“If people want to read lots of gushing rubbish,” writes i reader Anne Loader, “there are plenty of sources for this”. She was not talking about this column, but was responding to my invitation for you to tell us how much (or how little) coverage you’d like on the forthcoming royal wedding.
“The wedding is, however, a newsworthy event,” she went on, “so just cover it as you would something that was equally newsworthy. Stick to the facts.” Her missive was indicative of the mood of the i nation. A poll on our Facebook page (always worth a visit, by the way) was enthusiastically embraced, and, by a margin of two to one, you said you didn’t want any coverage of the future Mr and Mrs Windsor of Anglesey.
I think we can all agree that it would be perverse not to mention the wedding at all. But we get the point: there is a good deal of disaffection around.

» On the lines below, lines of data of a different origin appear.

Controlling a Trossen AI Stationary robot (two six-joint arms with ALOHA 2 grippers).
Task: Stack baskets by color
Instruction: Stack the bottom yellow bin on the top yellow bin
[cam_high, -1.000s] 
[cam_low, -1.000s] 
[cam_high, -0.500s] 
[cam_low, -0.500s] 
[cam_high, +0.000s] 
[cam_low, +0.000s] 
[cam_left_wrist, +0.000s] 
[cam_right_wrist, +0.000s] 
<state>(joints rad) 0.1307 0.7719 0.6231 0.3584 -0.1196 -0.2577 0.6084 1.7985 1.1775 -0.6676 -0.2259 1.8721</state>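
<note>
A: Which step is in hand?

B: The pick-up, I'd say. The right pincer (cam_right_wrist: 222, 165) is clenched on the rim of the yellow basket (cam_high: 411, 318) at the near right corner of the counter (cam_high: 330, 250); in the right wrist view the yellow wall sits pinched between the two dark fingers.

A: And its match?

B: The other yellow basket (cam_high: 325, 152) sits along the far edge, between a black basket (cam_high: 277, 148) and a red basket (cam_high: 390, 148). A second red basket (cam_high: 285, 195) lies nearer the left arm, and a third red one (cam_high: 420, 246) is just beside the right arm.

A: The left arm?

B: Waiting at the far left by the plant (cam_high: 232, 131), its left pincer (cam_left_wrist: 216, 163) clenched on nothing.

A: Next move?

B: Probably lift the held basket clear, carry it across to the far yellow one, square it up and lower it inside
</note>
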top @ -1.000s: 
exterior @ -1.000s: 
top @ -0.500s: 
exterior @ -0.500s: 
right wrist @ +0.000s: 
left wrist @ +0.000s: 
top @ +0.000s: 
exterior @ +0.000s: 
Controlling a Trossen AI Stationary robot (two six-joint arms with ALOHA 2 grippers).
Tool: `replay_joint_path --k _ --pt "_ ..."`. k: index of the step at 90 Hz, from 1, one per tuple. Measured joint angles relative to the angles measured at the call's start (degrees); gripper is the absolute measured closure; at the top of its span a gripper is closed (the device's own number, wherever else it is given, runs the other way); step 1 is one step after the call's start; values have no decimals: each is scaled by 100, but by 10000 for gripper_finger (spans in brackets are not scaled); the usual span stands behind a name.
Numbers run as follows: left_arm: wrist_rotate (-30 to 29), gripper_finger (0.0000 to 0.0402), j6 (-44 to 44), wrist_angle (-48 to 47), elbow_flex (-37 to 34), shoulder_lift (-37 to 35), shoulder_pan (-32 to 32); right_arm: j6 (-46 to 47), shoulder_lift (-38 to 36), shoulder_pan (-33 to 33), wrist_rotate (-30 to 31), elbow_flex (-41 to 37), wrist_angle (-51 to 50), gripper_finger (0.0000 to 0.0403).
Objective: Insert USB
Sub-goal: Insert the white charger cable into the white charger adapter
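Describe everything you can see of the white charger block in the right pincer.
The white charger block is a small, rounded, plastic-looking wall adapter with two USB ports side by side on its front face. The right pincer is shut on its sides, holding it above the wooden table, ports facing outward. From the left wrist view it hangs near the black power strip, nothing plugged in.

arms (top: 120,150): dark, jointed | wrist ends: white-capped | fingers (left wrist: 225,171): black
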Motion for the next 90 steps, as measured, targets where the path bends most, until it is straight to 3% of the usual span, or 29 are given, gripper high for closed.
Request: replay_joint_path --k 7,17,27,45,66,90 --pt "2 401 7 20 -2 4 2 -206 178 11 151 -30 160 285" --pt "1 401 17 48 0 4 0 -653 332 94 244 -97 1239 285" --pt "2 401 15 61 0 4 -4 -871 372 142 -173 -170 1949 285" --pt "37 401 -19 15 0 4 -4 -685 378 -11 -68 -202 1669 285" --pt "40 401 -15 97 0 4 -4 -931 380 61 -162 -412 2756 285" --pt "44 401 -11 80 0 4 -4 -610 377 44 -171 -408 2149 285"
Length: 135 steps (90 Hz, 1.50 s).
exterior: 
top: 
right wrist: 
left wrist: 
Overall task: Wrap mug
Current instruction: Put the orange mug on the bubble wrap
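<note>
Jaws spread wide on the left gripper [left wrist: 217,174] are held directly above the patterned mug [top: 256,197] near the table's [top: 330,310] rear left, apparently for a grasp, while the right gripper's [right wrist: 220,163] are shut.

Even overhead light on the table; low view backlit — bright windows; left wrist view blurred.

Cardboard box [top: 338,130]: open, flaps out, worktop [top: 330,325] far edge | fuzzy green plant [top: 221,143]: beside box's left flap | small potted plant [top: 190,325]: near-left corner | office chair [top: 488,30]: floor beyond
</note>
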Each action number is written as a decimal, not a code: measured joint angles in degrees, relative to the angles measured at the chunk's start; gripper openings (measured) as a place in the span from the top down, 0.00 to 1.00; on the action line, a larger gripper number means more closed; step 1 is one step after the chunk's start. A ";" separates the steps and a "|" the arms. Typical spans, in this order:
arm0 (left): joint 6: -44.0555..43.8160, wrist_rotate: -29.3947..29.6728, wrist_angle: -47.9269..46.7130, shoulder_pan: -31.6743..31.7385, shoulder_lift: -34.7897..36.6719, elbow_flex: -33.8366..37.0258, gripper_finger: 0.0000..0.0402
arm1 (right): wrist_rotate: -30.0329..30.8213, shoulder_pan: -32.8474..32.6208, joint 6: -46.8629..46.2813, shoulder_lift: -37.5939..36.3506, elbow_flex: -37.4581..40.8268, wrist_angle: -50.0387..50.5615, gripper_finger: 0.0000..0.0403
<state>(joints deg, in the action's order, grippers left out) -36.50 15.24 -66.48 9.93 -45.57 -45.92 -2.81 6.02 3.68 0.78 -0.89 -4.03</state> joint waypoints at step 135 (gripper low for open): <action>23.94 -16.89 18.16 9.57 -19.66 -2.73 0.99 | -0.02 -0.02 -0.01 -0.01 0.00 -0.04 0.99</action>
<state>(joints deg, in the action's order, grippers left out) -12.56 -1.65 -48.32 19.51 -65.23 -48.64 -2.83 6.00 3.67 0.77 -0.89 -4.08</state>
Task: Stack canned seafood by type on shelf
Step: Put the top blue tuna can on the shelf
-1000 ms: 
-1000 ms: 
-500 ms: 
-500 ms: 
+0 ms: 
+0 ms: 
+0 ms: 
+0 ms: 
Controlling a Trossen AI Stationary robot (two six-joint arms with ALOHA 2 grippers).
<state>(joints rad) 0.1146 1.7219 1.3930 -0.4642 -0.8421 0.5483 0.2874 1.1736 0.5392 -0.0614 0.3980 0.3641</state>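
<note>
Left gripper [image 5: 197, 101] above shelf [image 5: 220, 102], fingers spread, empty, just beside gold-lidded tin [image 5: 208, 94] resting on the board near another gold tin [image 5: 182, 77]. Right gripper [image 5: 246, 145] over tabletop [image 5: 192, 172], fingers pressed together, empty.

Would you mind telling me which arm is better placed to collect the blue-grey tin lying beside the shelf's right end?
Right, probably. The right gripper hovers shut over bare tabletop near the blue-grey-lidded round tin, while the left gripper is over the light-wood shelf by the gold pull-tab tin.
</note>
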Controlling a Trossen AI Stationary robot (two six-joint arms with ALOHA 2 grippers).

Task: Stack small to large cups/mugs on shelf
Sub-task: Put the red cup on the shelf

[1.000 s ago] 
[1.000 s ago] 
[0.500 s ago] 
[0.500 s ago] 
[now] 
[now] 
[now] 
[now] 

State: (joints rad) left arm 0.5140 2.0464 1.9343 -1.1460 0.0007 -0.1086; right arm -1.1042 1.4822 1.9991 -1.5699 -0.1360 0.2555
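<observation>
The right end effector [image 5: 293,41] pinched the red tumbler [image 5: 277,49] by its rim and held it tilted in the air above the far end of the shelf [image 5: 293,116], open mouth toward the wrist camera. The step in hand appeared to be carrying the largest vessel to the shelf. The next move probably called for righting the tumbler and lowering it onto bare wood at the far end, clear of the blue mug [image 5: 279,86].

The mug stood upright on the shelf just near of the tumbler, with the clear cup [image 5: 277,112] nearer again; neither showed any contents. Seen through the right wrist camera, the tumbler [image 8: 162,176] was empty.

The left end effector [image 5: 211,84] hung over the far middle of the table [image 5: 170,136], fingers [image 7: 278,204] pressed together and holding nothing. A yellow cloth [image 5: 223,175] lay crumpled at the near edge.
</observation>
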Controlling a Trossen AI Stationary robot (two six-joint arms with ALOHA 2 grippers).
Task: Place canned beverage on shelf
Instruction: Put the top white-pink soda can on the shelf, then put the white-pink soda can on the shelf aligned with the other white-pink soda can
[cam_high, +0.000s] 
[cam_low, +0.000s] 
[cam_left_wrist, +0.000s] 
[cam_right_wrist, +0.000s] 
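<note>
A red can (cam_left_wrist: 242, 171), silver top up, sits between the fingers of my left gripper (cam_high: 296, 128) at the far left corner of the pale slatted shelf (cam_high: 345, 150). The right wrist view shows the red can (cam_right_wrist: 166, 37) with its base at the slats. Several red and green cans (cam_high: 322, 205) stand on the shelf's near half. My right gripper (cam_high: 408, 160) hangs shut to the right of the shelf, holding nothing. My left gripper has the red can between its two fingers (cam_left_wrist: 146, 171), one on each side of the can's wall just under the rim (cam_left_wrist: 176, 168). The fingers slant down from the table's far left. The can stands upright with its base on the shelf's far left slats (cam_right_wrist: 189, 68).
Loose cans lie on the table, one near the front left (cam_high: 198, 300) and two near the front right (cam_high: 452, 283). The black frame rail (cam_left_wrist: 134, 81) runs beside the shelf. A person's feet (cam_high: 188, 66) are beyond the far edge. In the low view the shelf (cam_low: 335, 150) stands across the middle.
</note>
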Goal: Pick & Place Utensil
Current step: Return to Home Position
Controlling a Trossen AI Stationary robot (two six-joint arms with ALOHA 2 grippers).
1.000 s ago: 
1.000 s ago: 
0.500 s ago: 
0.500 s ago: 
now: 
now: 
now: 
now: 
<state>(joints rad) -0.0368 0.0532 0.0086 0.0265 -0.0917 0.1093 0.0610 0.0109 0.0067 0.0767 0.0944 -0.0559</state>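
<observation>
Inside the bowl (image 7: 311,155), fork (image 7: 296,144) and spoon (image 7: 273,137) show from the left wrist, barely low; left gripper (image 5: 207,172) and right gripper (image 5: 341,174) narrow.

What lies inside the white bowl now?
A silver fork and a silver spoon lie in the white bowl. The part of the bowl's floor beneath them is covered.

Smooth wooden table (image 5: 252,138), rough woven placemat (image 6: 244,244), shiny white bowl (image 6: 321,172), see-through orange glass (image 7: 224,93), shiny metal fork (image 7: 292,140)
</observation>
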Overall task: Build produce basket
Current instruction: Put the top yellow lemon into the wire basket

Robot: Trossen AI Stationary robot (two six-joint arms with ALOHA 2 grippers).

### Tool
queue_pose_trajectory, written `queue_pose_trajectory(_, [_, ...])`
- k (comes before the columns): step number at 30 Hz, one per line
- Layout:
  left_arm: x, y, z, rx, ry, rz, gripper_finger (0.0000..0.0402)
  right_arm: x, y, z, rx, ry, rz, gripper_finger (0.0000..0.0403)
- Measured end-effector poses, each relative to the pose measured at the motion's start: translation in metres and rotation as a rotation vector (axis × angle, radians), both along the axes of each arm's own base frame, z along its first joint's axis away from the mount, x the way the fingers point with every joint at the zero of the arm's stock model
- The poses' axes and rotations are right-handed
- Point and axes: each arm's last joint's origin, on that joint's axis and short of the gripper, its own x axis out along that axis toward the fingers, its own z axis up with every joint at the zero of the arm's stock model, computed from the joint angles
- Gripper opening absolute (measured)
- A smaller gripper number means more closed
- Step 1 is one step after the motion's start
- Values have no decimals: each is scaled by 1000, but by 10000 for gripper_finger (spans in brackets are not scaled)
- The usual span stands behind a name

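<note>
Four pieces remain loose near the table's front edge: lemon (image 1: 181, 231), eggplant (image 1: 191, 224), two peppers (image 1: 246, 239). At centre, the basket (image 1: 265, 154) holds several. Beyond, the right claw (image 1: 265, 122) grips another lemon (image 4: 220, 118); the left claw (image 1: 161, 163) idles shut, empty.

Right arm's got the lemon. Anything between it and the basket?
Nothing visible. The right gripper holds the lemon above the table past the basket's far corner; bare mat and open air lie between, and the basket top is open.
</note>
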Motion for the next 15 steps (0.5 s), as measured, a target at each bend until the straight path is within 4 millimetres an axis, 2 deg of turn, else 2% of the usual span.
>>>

Christian Murphy spoke for many. “I find it distasteful and borderline offensive,” he wrote, “that the Royals have chosen this time to throw a wedding that will cost tens of millions of pounds. Mr Cameron thinks the nation will join in the celebration of the nuptials, but I will be too busy restructuring my finances to get in the party mood.”
Dorien Thomas believes it’s a “non-event deserving of no more space than the five-clue crossword”, whereas David Templeton believes we should do “some articles re the cost to the public purse v the economic benefits”.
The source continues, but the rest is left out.